2. Mme A…, ressortissante de la République du Congo, relève appel de l’ordonnance du 10 octobre 2025 par laquelle le président de la 12ème chambre du tribunal administratif de Nantes a rejeté sa demande tendant à l’annulation de l’arrêté du 20 février 2025 du préfet de la Vendée portant refus de titre de séjour, obligation de quitter le territoire français dans le délai de trente jours et fixation du pays de destination.
3. Aux termes de l’article L. 614-1 du code de l’entrée et du séjour des étrangers et du droit d’asile : « La décision portant obligation de quitter le territoire français ainsi que la décision relative au séjour, la décision relative au délai de départ volontaire et l’interdiction de retour sur le territoire français qui l’accompagnent, le cas échéant, peuvent être contestées devant le tribunal administratif selon la procédure prévue à l’article L. 911-1 ». Aux termes de cet article : « Lorsqu’une disposition du présent code prévoit qu’une décision peut être contestée selon la procédure prévue au présent article, le tribunal administratif peut être saisi dans le délai d’un mois à compter de la notification de la décision. (…) ».
4. Il ressort des pièces du dossier que le pli recommandé contenant l’arrêté du 20 février 2025 du préfet de la Vendée a été présenté le 27 février 2025 à l’adresse indiquée par l’intéressée laquelle a été avisé, en son absence, de ce que ce pli était en instance au bureau de poste dont elle relève. Ce pli a été retourné en préfecture revêtu d’une étiquette autocollante de la poste, dont la case « Pli avisé non réclamé » était cochée. Au vu des mentions précises et concordantes contenues sur ce pli, l’arrêté contesté, qui comportait la mention du délai de recours d’un mois, doit être réputé lui avoir été notifiée le 27 février 2025, date à laquelle l’intéressée a été avisée du dépôt de ce pli. Ainsi, la demande de Mme A… n’a été enregistrée au greffe du tribunal administratif de Nantes que le 17 juillet 2025, soit postérieurement à l’expiration du délai de recours contentieux d’un mois dont elle disposait. Dans ces conditions, et sans qu’il soit besoin de transmettre une demande d’avis au Conseil d’Etat, c’est à bon droit que le président de la 12ème chambre du tribunal administratif de Nantes a rejeté la demande de l’intéressée tendant à l’annulation de l’arrêté du 20 février 2025 du préfet de la Vendée au motif qu’elle était tardive et, dès lors, entachée d’une irrecevabilité manifeste, insusceptible d’être régularisée.
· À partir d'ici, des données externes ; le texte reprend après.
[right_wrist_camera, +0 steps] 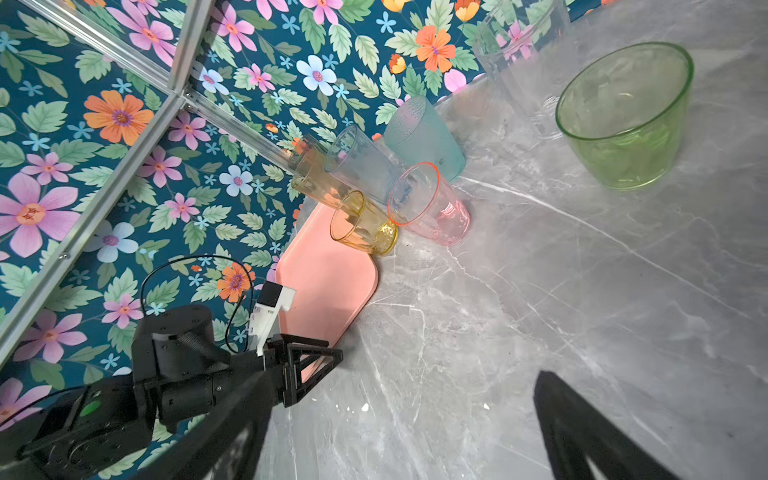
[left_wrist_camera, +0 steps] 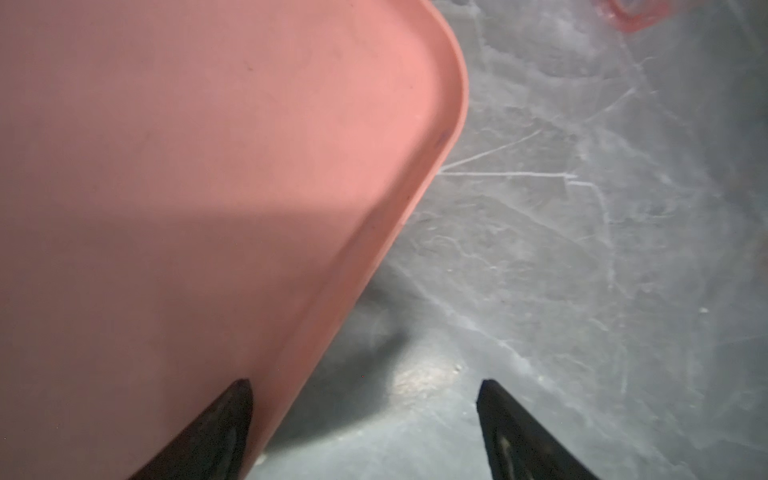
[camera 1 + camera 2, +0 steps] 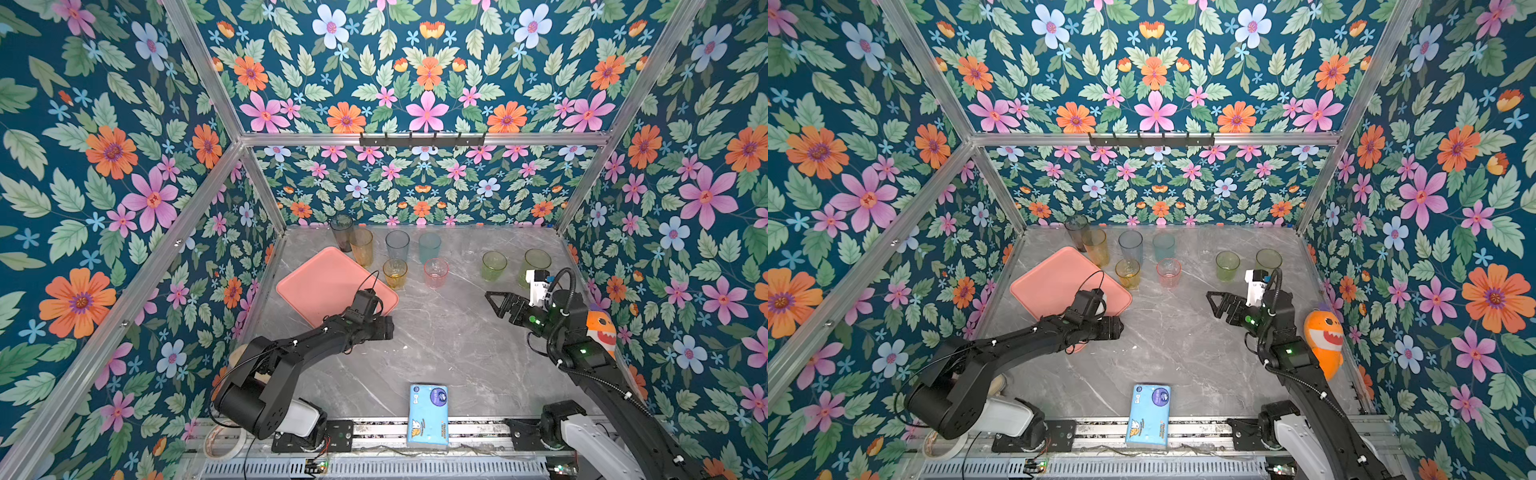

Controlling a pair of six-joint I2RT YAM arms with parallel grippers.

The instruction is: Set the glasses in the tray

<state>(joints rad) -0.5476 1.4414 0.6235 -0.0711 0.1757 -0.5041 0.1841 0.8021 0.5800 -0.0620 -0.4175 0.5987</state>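
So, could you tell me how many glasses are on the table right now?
9, none in the tray. Along the back: smoky grey glass, amber glass, blue-grey glass, teal glass, clear glass. Nearer: yellow glass, pink glass. Right side: green glass, second green glass, partly hidden.

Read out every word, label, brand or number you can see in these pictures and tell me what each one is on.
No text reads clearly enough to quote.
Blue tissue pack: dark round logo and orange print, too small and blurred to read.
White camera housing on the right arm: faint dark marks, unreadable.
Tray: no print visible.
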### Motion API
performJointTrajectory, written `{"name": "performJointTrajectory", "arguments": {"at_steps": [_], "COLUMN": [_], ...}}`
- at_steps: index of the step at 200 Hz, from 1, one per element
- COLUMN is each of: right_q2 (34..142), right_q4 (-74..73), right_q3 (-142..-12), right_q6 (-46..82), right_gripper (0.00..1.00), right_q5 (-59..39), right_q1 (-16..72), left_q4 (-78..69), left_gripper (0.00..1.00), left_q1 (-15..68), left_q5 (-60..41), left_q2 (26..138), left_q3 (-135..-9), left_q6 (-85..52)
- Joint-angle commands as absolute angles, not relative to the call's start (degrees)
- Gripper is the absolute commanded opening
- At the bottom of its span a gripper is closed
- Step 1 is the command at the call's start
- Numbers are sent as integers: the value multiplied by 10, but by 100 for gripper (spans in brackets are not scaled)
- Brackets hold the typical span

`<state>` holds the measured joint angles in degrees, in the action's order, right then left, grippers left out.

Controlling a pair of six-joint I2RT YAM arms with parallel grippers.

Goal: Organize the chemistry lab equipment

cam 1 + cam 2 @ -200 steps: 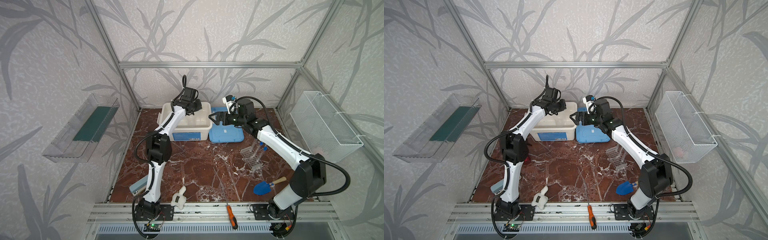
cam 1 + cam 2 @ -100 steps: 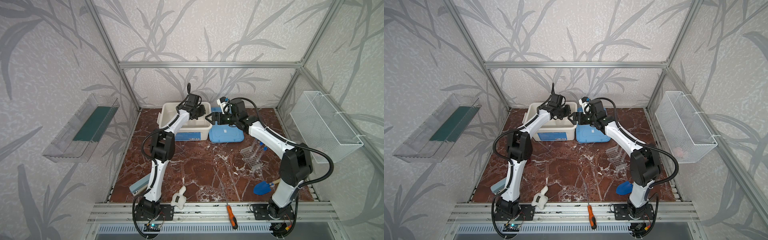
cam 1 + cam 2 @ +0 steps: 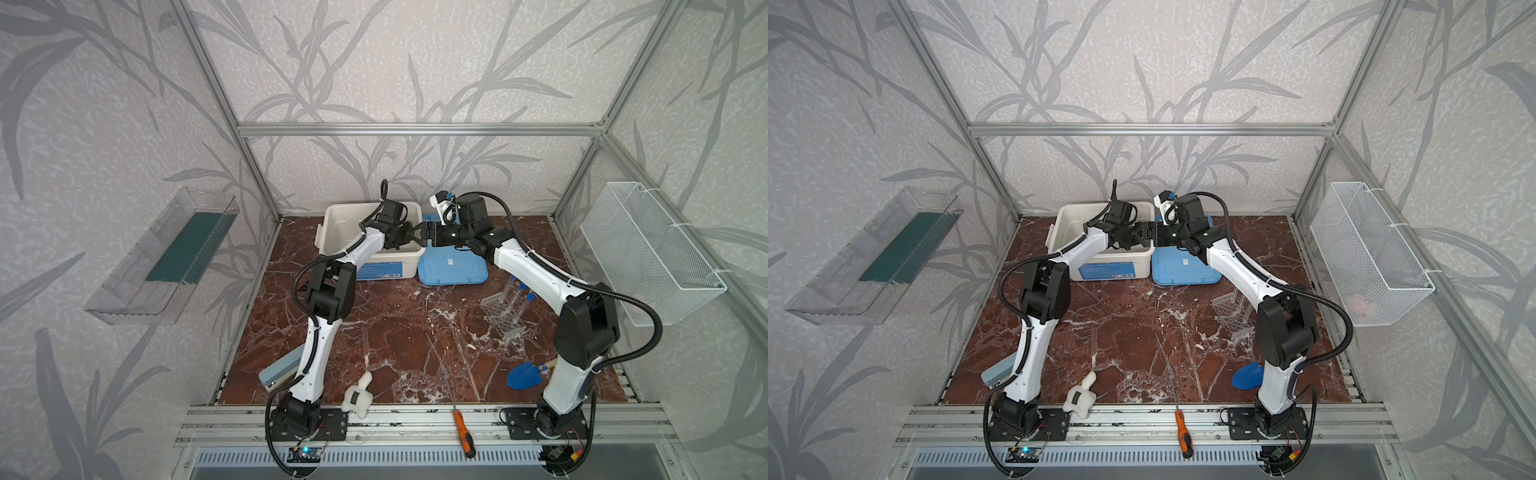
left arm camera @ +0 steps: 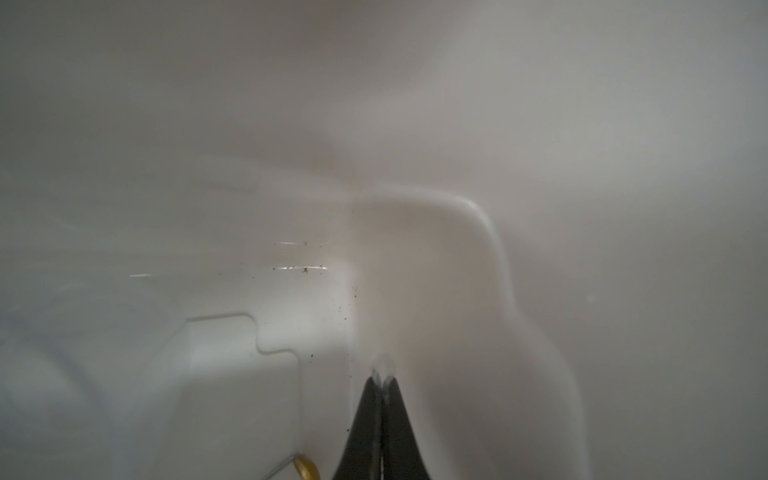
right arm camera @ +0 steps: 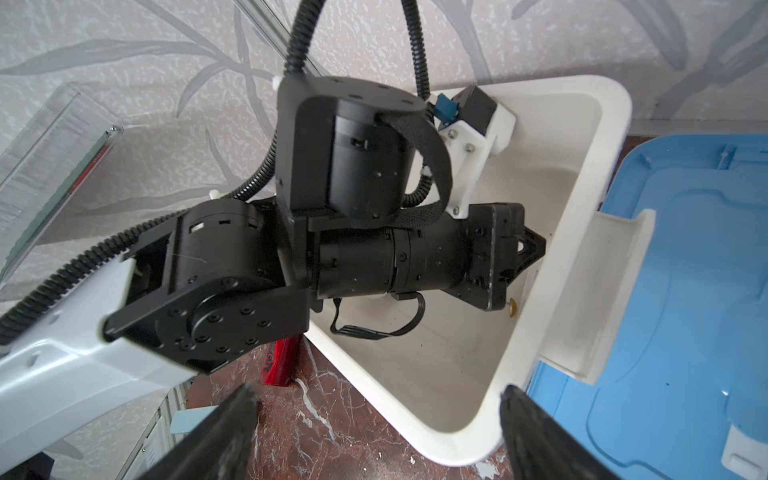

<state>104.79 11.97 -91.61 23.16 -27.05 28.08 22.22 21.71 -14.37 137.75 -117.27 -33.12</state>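
Looking across the marble table, I have both arms meeting at the white bin at the back. My left gripper reaches into the bin, close against the wall on its right side. In the left wrist view its fingers are pressed flat together with nothing between them, and past them I see only the bin's pale inner wall.

My right gripper hangs just outside that same wall, jaws spread wide and empty. In the right wrist view one finger is over the table beside the bin's front corner and the other is over the blue lid, with the bin's rim between them. The lid lies flat right beside the bin.

The tube rack sits well apart from the bin — past the lid and toward the front — with three blue-capped test tubes leaning in it. A thin clear rod lies on the table farther forward of the bin; it's too faint for me to say more. I can't tell whether any other lab piece lies inside the bin.
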Motion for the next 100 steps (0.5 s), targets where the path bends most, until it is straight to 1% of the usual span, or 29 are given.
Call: {"name": "performJointTrajectory", "arguments": {"at_steps": [1, 20, 42, 69, 100], "right_q2": [1060, 1062, 1061, 1061, 1060], "right_q4": [139, 140, 141, 146, 152], "right_q3": [-934, -933, -933, -934, -934], "right_q6": [217, 217, 215, 211, 208], "right_gripper": [90, 90, 90, 90, 90], "right_q5": [-273, -272, -269, -263, -262], "right_q1": [287, 286, 287, 287, 287], "left_q4": [210, 211, 208, 191, 198], "left_gripper": [1, 2, 10, 12, 22], "left_q1": [220, 220, 221, 221, 222], "left_q5": [-149, -149, -150, -155, -139], "left_q2": [1390, 1396, 1403, 1406, 1403], "left_q3": [-1160, -1159, -1152, -1140, -1140], "left_q6": [-337, -340, -341, -350, -348]}}
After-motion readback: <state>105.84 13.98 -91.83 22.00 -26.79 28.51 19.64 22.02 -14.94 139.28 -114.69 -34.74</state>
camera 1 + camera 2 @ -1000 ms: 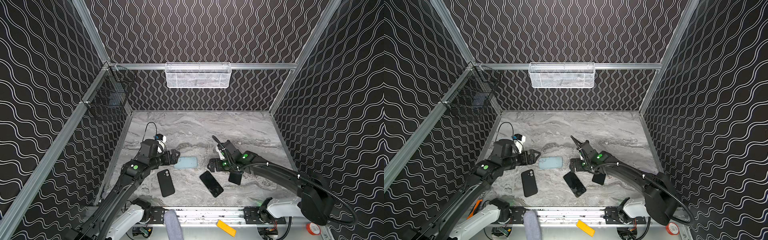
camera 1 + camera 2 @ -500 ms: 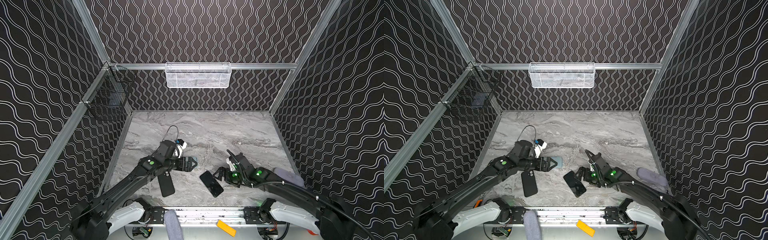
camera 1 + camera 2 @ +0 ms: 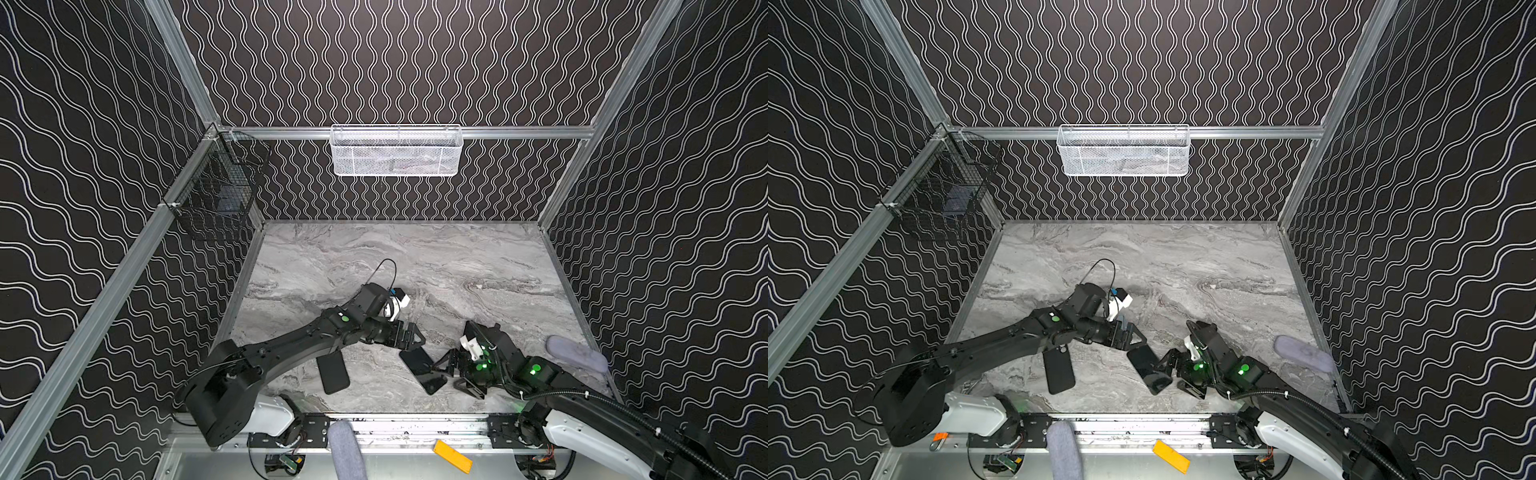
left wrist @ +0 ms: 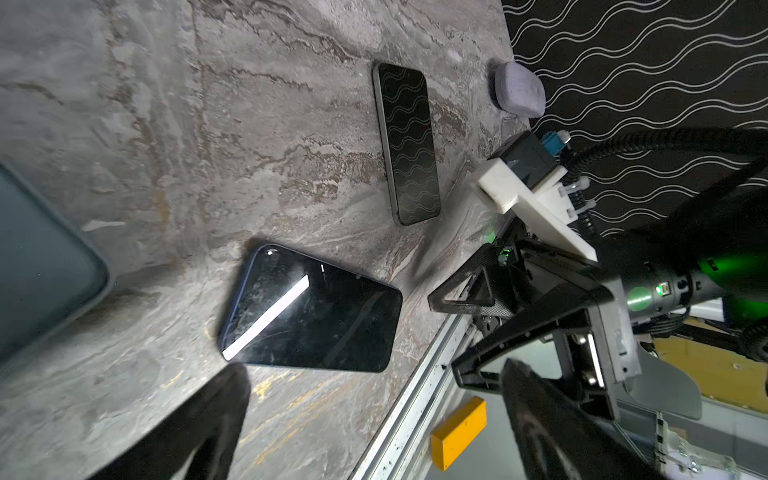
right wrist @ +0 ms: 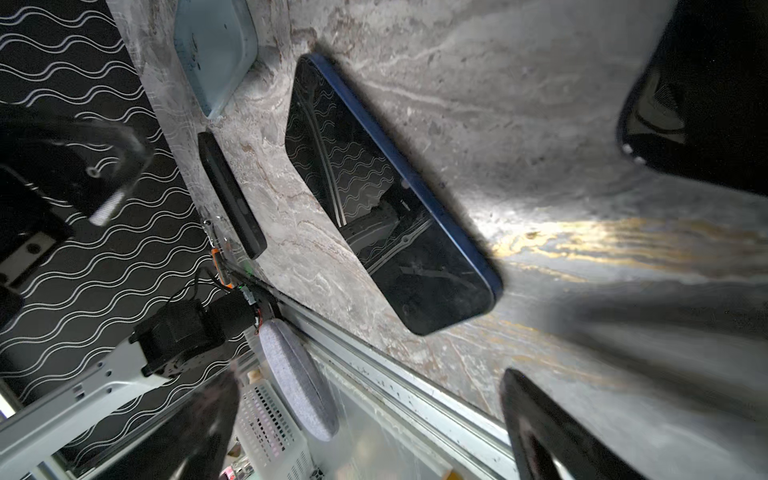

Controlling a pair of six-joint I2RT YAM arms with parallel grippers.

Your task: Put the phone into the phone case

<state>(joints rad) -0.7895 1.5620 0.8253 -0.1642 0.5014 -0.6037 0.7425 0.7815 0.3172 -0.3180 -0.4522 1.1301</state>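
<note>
Marble tabletop (image 3: 415, 257), wavy-print walls all round. White mesh basket (image 3: 395, 151) on back wall, contents unclear. Black wire basket (image 3: 216, 195) on left wall holds a dark boxy item (image 3: 228, 201). Phone (image 3: 423, 370) lies flat, screen up, near the front rail (image 3: 415, 417), betw. my grippers, touching neither. Pale blue case (image 4: 41, 270) shows only in wrist views, close under my left wrist; can't make it out in top views. Left gripper (image 3: 411, 338) spread wide, empty. Right gripper (image 3: 455, 374) spread too, empty, just beside phone's edge. 2nd dark handset (image 3: 332, 374) left of phone. Back half of table is open room.
</note>
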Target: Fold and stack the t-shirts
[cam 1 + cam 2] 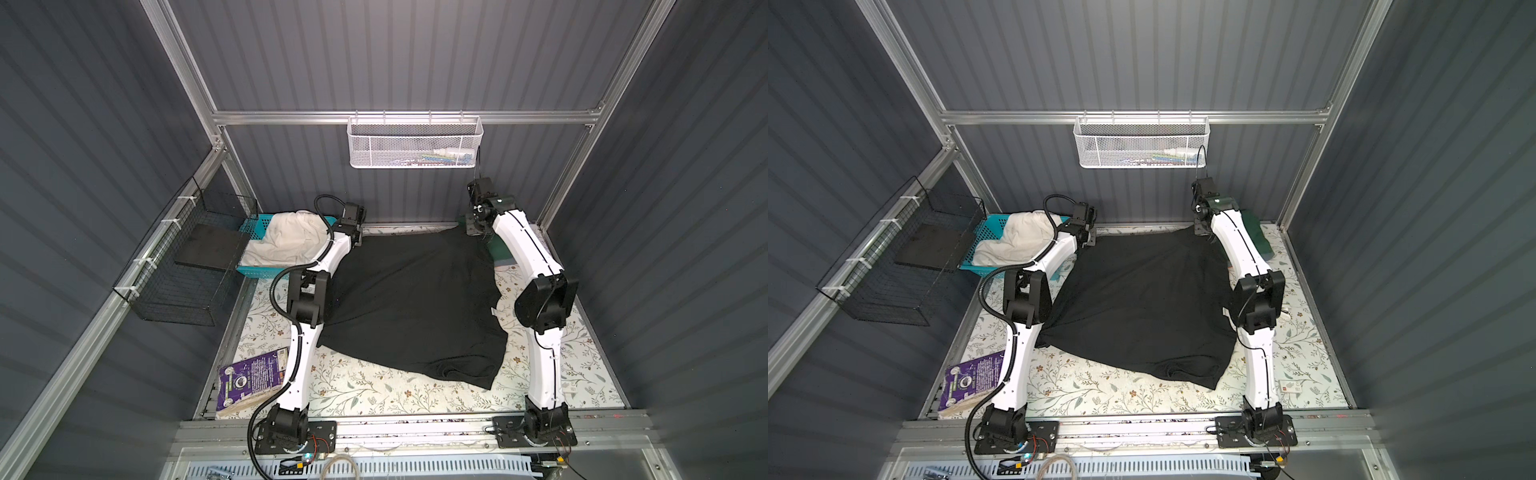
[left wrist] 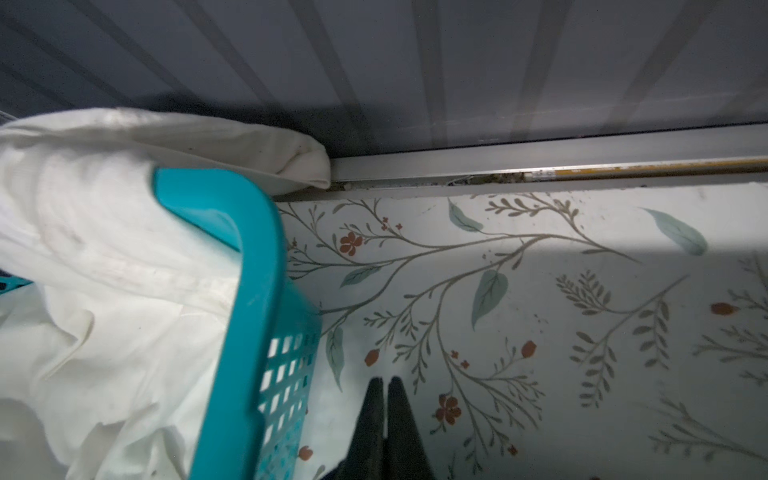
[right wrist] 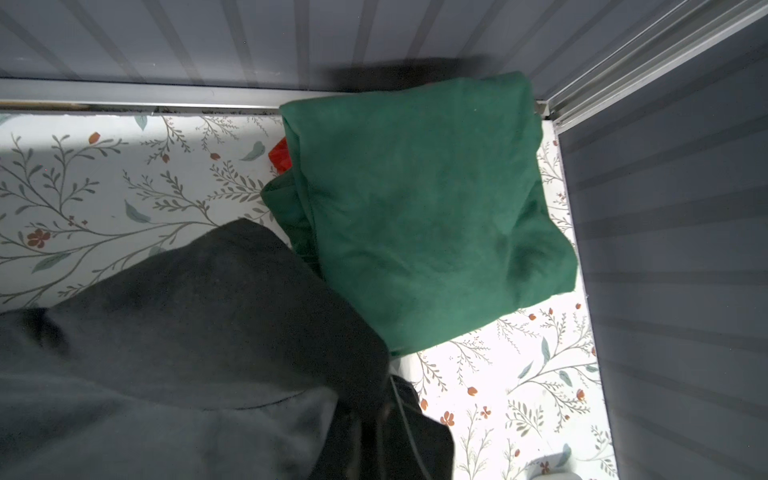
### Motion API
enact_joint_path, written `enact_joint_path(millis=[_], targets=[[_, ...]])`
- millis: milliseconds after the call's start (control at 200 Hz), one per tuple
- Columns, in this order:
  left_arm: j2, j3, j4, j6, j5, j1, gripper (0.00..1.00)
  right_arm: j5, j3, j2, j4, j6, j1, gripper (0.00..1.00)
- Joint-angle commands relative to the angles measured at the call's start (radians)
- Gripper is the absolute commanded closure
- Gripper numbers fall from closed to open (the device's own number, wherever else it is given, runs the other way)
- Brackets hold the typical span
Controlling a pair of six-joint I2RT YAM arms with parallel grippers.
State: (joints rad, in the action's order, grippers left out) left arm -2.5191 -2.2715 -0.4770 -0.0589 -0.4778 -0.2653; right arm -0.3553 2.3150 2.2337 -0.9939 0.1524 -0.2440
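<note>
Purple and flat, a printed pack (image 1: 253, 380) lay at the near left corner of the table (image 1: 374, 390), whose white top carried a pattern of leaves and small red flowers. Beyond it, a black t-shirt (image 1: 415, 299) covered most of the middle of the table, spread wide and unfolded, with its near edge rumpled and lying on the surface. Its far edge ran between the two arms.

At the far left corner of the cloth, the left gripper (image 2: 386, 382) had its jaws pressed together, and black fabric showed at their base. At the far right corner, the right gripper (image 1: 474, 232) was closed on the shirt, which draped over its fingers in the wrist view and hid them.

Just beside the left gripper stood a turquoise basket (image 1: 257, 272) holding a crumpled cream-white t-shirt (image 1: 291, 239). Near the right gripper, in the far right corner, a folded dark green t-shirt (image 3: 424, 208) lay on a red t-shirt (image 3: 280, 156), of which only a sliver showed.

A white mesh basket (image 1: 415, 143) hung on the back wall, and a black wire basket (image 1: 178, 291) on the left wall.
</note>
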Motion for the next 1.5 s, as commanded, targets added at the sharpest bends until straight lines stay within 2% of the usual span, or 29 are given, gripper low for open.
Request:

5. Il résulte de ce qui précède que la requête d’appel de Mme A… doit être rejetée sur le fondement des dispositions précitées du dernier alinéa de l’article R. 222-1 du code de justice administrative. Par voie de conséquence, les conclusions présentées dans cette requête aux fins d’injonction et d’astreinte et celles tendant à l’application des dispositions combinées des articles L. 761-1 du code de justice administrative et 37 de la loi du 10 juillet 1991 doivent également être rejetées.
ORDONNE :
Article 1er :
La requête de Mme A… est rejetée.
Article 2 :
La présente ordonnance sera notifiée à Mme B… A… et au ministre de l’intérieur.
Copie en sera adressée, pour information, au préfet de la Vendée.
Fait à Nantes, le 18 mai 2026.
Le président de la cour
J-P. Dussuet
La République mande et ordonne au ministre de l’intérieur, en ce qui le concerne, et à tous commissaires de justice à ce requis en ce qui concerne les voies de droit commun contre les parties privées, de pourvoir à l’exécution de la présente décision.